TASK OBJECTIVE: Only one stretch of the data below is wanted: the lines starting at the one with "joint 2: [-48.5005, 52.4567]" and ending at the one with "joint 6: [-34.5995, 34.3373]", both included, given again exactly.

SUPPLIED MATERIAL:

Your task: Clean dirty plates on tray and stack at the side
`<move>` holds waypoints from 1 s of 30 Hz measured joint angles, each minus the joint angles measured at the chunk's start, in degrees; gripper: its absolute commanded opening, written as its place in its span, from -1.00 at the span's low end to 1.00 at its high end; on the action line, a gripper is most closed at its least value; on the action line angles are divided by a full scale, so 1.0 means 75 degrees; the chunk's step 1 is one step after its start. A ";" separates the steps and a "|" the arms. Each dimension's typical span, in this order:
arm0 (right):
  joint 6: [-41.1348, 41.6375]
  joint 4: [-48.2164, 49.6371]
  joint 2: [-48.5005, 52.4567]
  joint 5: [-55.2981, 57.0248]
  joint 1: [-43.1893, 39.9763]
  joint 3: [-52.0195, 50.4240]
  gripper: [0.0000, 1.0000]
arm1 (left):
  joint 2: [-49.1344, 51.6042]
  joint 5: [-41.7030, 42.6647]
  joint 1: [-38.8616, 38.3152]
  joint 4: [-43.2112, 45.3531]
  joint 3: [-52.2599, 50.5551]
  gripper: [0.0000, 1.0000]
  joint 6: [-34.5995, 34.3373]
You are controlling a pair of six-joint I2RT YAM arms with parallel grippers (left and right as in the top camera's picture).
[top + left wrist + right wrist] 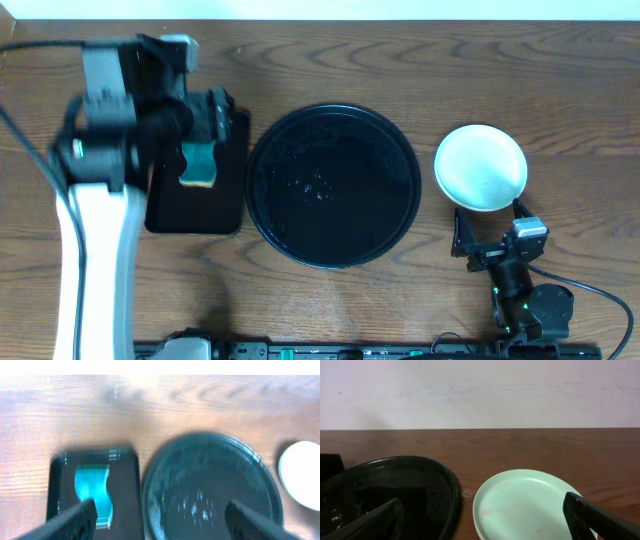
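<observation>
Wrapping up, by the look of it. Nearest the base, the right pincer [481, 503] hangs low w/ jaws spread wide, gripping nothing, and is aimed at the plates [480, 166]. These sit on the bare desk [330, 60] just right of the tray [333, 110], not touching it. The top one is mint; can't tell how many lie under it. The right wrist view shows faint pinkish marks on its face, so it may want another wipe, tho that's a guess from a soft pic. The tray holds no plates, only wet glints in the middle. So cleaning + stacking seem done or nearly. What's left is prob a check of that top plate.

Further out on the left, the left pincer [161, 505] hovers w/ jaws wide apart & empty over the rectangular tray [195, 215]. A teal sponge [198, 165] lies on it. If another wipe is needed, the next move calls for dropping onto the sponge, closing on it, then carrying it over the tray to the plates. That's a long reach, w/ the right pincer beside the stack the main thing in the way. Beyond is bare wood, then a pale wall [480, 390]
</observation>
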 measured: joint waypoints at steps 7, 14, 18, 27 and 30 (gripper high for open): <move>0.0000 0.0003 -0.0009 -0.0003 0.0000 0.0000 0.99 | -0.2833 -0.0041 -0.0067 0.2871 -0.3427 0.66 0.0466; 0.0000 0.0000 -0.0006 -0.0003 0.0000 0.0000 0.99 | -0.5592 -0.0233 -0.0070 0.5147 -0.6872 0.65 0.0682; 0.0003 0.0003 -0.0006 -0.0003 0.0000 0.0000 0.98 | -0.6709 -0.0437 -0.0070 0.5840 -0.8521 0.65 0.0746; 0.0000 0.0000 -0.0006 -0.0003 0.0000 0.0000 0.98 | -0.8856 -0.0903 -0.0070 0.6234 -1.0716 0.65 0.0775; 0.0003 0.0003 -0.0006 -0.0003 0.0003 0.0000 0.98 | -0.9101 -0.1008 -0.0070 0.6239 -1.0920 0.66 0.0775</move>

TASK OUTPUT:
  joint 2: [-48.5005, 52.4567]
  joint 5: [-55.2981, 57.0248]
  joint 1: [-43.1893, 39.9763]
  joint 3: [-52.0195, 50.4240]
  gripper: [0.0000, 1.0000]
arm1 (left):
  joint 2: [-49.1344, 51.6042]
  joint 5: [-41.7030, 42.6647]
  joint 1: [-38.8616, 38.3152]
  joint 4: [-43.2112, 45.3531]
  joint 3: [-52.2599, 50.5551]
  gripper: [0.0000, 1.0000]
  joint 6: [-34.5995, 34.3373]

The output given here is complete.